**GIVEN DATA:**
<<<<

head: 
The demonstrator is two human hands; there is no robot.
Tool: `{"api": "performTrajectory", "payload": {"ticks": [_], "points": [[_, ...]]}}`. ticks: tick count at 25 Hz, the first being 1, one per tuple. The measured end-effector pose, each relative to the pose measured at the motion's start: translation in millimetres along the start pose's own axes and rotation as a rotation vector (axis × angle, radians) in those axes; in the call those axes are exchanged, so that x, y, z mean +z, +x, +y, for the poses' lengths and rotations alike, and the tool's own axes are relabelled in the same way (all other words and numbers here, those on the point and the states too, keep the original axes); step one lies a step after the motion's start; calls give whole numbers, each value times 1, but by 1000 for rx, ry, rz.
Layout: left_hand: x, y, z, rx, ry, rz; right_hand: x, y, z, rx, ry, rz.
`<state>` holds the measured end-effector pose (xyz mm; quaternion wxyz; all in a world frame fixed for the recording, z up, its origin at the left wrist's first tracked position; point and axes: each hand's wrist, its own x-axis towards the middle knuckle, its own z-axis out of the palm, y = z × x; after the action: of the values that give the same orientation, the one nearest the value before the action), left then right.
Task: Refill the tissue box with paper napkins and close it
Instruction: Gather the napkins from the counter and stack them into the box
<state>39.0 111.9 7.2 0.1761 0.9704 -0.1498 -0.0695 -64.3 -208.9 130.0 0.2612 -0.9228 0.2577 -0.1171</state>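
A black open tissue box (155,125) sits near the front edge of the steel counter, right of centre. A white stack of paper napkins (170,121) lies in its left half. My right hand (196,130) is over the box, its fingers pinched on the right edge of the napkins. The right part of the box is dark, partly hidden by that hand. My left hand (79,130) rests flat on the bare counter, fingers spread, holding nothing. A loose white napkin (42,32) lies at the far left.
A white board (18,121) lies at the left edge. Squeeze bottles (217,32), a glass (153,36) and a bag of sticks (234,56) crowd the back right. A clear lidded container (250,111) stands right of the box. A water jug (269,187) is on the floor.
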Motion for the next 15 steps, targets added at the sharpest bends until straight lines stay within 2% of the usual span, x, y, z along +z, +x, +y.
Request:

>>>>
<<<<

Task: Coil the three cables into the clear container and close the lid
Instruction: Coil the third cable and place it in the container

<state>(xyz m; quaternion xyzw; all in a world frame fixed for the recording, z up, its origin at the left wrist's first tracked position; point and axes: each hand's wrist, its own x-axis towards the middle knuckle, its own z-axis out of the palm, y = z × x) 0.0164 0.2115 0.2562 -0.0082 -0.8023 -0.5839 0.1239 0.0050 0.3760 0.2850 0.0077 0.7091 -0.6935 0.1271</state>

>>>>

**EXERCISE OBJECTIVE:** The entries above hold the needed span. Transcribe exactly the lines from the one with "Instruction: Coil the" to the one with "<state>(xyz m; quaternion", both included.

**EXERCISE RESPONSE:**
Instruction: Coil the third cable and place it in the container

<state>(xyz m; quaternion xyzw; all in a world frame fixed for the recording, z up, its origin at the left wrist's first tracked position; point and axes: each hand's wrist, its own x-axis towards the middle knuckle, its own z-axis out of the palm, y = z × x) 0.0164 0.2115 0.2562 -0.0082 -0.8023 -0.5839 0.1239 0.0050 0.3760 0.2850 0.0077 0.7091 -0.6935 0.1271</state>

The output given here is complete.